This week, our team presented our design review for the final vision of Awareables. I spent the beginning of the week under the weather, which meant that we met fewer times as a whole group.
Individiually, I spent some of the week experimenting with a pre-trained model that was trained on the 30,000 image set we intend to use for our model. I started by feeding the model the pre-processed images that Jay provided me with last week. Of the four different filter outputs, non-max suppression yielded the best accuracy, with 85% of the characters recognized accurately (Blur3: 60%, Orig: 80%, Thresh3: 60%). That said, non-max suppression may be the most processing-heavy pre-processing method, so we will have to weight the cost-benefit tradeoff there. Interestingly, most misidentified characters were misidentified as the letter “Q” (N, S, and T are all only some “flips” away from Q). Furthermore, “K” is likely to be misidentified if the two dots are not aligned to the left side of the image.
It’s clear that using any pre-trained model will be insufficient for our use-case requirements. This further justifies our design choices to: (1) train our own machine learning model (2) on a dataset modified to more closely resemble the output of our pre-processing pipeline. Therefore, I have also been taking some time to look at various online learning resources for machine learning and neural networks, since as a group, we have fairly little experience with the tools. My main question was how to choose the configuration of the hidden layers of a neural network. Some heuristics I have found are (1) hidden layer nodes should be close to sqrt(input layer nodes * output layer nodes) and (2) to keep on adding layers until test error does not improve any more.

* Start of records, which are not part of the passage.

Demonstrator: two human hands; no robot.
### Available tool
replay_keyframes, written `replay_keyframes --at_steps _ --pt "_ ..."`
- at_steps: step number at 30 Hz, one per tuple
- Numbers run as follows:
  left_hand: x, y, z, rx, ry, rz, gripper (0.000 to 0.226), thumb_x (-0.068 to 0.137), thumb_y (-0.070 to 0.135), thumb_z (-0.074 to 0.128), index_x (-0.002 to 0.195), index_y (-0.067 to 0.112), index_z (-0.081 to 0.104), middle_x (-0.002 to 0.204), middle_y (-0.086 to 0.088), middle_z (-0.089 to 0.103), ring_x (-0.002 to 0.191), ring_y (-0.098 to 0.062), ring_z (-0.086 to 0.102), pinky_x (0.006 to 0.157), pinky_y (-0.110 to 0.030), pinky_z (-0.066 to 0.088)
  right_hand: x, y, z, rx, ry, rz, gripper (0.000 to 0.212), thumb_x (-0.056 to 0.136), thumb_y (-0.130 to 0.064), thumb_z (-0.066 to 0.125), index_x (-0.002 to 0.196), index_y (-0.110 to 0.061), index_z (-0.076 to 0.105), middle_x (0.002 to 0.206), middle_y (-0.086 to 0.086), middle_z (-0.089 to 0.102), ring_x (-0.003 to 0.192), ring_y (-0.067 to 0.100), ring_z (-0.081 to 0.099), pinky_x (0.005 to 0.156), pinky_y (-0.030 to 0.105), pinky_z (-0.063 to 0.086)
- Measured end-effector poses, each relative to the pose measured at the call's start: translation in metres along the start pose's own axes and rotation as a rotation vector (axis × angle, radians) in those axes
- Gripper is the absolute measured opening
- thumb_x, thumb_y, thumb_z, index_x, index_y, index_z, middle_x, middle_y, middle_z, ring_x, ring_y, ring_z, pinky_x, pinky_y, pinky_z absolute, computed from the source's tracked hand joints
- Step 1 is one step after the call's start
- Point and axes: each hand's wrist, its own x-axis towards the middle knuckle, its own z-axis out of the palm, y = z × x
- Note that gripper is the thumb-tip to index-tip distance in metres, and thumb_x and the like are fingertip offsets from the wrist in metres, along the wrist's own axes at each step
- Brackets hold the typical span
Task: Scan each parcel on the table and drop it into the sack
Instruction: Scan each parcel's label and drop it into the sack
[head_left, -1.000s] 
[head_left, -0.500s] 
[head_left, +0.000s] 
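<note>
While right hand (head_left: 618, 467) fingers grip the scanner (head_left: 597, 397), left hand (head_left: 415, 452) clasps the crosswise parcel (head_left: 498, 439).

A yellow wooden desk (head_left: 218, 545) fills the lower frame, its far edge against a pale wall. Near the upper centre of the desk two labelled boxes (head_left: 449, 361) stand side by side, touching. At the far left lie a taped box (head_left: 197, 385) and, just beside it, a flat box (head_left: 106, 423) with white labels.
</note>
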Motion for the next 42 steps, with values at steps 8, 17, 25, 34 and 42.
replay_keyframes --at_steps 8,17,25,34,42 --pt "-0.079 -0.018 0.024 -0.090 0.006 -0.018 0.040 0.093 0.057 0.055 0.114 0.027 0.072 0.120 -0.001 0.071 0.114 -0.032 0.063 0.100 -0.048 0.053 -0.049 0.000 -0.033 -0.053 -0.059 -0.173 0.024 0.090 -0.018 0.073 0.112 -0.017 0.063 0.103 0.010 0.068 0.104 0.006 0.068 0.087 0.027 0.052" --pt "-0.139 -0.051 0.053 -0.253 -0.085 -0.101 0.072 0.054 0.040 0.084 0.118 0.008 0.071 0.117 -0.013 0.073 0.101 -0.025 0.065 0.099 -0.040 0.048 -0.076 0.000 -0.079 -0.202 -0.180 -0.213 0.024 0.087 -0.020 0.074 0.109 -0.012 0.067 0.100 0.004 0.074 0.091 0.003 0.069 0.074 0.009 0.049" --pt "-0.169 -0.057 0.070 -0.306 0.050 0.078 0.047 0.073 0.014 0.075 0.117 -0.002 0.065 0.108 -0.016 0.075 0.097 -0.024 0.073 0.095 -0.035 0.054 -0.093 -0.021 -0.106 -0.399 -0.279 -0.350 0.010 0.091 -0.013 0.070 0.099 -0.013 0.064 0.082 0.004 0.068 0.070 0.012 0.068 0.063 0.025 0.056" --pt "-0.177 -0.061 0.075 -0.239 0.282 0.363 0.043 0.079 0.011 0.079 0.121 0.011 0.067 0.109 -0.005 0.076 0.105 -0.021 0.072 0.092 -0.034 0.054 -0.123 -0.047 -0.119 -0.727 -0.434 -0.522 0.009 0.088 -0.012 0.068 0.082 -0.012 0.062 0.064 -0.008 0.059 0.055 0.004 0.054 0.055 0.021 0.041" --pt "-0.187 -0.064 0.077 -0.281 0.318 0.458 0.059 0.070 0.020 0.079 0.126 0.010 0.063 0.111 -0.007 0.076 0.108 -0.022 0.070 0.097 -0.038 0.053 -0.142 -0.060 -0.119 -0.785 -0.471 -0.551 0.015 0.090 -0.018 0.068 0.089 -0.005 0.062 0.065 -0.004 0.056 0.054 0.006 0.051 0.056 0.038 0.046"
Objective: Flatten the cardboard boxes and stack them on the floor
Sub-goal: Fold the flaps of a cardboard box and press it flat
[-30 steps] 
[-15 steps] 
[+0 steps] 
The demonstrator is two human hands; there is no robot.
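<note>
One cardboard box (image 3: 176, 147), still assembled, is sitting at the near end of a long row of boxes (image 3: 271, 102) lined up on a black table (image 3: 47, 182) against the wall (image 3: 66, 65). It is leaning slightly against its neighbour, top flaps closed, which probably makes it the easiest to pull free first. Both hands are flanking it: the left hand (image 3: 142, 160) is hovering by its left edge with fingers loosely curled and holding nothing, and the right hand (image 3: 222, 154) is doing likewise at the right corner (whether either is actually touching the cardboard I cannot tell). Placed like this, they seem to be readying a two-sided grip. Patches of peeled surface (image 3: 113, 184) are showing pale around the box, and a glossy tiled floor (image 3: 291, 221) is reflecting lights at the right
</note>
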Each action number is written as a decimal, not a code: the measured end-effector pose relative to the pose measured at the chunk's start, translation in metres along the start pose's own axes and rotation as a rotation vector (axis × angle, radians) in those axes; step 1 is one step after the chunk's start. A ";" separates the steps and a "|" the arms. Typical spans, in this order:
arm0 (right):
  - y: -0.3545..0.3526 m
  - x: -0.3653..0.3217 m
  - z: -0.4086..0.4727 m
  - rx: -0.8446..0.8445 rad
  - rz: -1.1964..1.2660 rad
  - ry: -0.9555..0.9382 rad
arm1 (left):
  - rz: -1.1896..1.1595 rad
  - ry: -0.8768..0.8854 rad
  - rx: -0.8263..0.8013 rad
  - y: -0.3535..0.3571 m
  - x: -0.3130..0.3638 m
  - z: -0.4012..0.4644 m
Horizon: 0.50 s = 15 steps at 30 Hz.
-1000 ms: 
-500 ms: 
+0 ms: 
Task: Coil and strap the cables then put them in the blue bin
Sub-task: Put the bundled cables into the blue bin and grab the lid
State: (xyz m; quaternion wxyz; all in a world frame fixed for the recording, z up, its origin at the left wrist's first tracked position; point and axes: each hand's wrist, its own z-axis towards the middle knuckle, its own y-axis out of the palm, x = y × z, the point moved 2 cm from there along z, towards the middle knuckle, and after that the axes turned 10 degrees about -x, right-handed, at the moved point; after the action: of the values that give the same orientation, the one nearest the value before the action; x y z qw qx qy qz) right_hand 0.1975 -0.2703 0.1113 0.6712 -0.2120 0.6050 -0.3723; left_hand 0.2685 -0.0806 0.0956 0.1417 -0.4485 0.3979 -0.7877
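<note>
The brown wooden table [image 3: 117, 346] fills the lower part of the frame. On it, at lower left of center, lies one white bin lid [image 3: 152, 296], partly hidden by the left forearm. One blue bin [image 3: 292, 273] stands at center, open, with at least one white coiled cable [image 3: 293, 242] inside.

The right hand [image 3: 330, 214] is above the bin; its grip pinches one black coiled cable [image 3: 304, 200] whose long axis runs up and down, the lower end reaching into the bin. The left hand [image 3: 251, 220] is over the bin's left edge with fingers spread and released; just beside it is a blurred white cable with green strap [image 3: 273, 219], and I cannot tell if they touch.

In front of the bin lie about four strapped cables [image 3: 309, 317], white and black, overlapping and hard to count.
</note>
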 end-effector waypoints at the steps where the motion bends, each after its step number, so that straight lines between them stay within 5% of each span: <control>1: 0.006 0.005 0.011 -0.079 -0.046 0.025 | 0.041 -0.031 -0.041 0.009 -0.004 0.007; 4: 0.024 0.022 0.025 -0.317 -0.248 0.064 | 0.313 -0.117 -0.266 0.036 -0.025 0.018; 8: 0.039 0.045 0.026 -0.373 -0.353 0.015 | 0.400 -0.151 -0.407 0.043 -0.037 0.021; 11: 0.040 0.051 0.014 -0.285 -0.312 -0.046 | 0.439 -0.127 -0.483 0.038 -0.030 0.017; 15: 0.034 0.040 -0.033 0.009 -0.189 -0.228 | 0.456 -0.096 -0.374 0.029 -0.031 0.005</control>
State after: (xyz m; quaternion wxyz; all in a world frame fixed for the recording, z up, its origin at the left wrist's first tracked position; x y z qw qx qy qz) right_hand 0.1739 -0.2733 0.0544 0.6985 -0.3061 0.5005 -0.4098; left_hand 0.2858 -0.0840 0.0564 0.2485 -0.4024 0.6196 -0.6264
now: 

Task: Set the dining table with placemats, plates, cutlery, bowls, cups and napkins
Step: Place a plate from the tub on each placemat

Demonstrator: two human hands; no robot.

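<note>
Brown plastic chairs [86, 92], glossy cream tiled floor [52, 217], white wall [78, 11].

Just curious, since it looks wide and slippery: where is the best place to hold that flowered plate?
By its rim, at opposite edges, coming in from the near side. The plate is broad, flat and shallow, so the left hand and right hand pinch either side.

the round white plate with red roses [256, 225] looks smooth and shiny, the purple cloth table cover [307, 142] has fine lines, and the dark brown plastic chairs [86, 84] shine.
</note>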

Looking at the frameworks available, it seems most likely that I will be using Keras to configure a TensorFlow neural network, which, once trained, will be deployed on OpenCV. I will also take some time to experiment with decision trees and random forest on OpenCV using hand-picked features. Based on this and last week’s experience, it takes around 1-2 hours to train a model (20 epochs reaches an accuracy of 95+% against test dataset) locally with the equipment I have on-hand. We are looking into how to avoid waiting for model training as a blocker by using AWS SageMaker.
Looking at our Gantt chart, we are heading into the development phase following our design review. It seems like most, if not all, of us are slightly ahead of schedule for the time we have budgeted (due to running individual experiments as part of our design review).
Next week, I expect to be able to have set up an AWS SageMaker workflow for iteratively training and testing models, and have created a modified dataset we can use to train and test.